One good way to charge faster is to parallel charge, where many batteries are charged at once. It's a simple and safe process once you understand the details. Batts must be same cell count (2S, 4S, ect), and must be at nearly the same voltage (+/- tenth volt per cell is fine). They do not have to be the same capacity, you can charge a 1000mah with a 3500mah, for example. Then, add up the capacity of all cells and charge at that total rate. This is done using a parallel charging board, they can be found for about $15 on eBay, ect with a variety of battery connectors. I recommend avoiding the octopus looking ones made out of bundles of wires soldered together, the joints are usually weak and can fail.


Well-known member
Here is the exact parallel charging board I use

XT60 Parallel Balanced Charging Plate Charging Board for imax B6 B6AC UN-A6 charger,Rechargeable Lipo Lithium Battery Adapter Expansion Board by Weyland https://www.amazon.com/dp/B06XW6XCZ3/ref=cm_sw_r_cp_apa_IQOXAbM0BVCG9

Just read up on how to use them.
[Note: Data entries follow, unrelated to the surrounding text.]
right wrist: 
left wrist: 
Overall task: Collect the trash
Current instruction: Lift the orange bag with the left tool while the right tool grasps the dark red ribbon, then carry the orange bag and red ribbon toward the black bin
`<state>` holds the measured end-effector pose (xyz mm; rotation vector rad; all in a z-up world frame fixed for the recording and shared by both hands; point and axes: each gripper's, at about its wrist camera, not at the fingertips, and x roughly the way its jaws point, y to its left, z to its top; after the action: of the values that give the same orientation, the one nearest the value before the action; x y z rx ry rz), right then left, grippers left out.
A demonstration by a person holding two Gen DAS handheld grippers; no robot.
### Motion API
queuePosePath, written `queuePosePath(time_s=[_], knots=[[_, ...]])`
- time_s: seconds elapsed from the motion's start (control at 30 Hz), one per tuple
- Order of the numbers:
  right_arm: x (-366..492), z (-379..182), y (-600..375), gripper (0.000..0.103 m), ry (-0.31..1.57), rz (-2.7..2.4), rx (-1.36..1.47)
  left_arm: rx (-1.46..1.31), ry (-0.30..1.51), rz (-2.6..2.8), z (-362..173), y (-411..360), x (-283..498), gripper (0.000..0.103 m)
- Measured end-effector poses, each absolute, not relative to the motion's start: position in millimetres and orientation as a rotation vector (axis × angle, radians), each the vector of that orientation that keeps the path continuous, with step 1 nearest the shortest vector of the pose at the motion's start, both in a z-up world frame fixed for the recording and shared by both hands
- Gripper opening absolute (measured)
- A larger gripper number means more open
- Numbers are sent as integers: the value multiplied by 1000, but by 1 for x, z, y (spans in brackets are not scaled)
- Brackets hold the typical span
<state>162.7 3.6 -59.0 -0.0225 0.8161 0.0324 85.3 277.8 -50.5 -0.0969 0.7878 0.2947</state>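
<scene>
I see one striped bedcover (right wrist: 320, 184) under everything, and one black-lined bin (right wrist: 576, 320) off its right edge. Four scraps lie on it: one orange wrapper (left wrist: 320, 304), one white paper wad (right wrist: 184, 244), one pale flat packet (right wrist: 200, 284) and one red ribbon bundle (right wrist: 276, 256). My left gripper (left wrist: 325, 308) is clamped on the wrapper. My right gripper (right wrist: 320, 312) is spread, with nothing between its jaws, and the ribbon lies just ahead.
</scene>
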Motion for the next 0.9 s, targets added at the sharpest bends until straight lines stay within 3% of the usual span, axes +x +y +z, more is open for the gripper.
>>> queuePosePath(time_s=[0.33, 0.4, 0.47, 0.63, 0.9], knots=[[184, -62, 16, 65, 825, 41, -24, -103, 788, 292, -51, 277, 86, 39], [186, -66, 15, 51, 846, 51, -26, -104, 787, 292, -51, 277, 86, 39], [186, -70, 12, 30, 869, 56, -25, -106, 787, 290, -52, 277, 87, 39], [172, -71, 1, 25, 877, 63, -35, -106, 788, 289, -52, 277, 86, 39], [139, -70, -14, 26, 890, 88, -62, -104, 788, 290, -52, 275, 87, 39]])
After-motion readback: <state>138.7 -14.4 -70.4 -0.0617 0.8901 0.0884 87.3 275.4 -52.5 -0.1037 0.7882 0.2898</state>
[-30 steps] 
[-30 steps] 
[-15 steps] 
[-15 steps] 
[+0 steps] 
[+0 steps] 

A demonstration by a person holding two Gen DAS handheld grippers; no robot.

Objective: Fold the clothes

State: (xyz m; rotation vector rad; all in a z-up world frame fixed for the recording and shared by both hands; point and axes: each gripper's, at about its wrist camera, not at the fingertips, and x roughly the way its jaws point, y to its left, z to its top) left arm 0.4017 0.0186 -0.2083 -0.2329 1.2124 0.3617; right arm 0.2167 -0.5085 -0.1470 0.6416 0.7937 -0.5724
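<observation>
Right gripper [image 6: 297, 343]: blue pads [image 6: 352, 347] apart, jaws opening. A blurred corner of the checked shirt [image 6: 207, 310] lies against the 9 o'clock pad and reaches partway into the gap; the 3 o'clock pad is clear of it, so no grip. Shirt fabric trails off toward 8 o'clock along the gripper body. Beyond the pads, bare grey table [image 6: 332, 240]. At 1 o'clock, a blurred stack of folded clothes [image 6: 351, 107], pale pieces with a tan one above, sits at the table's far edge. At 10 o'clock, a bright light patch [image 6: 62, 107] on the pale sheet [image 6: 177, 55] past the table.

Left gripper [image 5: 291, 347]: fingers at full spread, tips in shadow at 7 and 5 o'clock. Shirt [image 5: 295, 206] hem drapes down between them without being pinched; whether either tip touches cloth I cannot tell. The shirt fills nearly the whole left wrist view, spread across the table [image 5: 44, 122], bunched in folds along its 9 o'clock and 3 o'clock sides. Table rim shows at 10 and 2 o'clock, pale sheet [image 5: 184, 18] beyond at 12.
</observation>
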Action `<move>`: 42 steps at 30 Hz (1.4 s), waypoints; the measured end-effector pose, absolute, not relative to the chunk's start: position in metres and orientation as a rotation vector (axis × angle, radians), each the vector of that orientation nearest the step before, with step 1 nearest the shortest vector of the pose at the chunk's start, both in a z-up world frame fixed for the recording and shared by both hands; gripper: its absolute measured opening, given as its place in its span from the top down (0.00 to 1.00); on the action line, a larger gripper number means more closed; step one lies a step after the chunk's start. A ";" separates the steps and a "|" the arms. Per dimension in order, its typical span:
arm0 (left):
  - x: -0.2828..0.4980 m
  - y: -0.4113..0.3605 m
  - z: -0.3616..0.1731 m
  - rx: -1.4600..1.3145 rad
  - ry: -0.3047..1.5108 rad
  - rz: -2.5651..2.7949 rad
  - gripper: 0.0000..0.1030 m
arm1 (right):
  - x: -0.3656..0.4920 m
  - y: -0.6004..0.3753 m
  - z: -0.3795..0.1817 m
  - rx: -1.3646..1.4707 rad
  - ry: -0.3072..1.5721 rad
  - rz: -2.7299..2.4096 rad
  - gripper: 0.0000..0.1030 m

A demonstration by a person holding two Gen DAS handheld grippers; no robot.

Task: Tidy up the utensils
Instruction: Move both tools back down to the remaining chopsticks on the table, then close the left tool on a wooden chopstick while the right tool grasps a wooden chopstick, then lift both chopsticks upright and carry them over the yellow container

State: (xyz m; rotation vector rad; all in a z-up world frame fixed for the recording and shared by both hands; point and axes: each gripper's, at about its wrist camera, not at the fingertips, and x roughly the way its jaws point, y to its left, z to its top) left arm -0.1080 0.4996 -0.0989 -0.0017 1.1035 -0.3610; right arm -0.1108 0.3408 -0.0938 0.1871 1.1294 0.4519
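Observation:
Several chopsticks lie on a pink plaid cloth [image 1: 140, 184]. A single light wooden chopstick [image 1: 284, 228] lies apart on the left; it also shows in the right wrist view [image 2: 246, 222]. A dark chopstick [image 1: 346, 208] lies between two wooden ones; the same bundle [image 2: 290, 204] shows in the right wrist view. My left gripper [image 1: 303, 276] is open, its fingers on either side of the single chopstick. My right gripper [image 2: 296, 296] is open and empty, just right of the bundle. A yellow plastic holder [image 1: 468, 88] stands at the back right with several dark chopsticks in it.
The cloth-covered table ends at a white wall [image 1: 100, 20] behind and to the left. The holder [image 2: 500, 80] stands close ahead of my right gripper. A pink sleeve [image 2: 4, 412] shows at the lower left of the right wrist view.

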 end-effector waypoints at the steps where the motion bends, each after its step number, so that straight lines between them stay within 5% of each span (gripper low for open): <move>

There is LOTS of info on parallel charging out there. My main points I'll add real quick, charge same cell counts only, so only 3s or only 4s at the same time. And the second, batteries must be close to the same voltage. Now, some people say that it must be super close, like .03 volts difference, but other say as long as it's with in .1 they've never had issues. Basically, don't charge a dead battery and a storaged battery at the same time.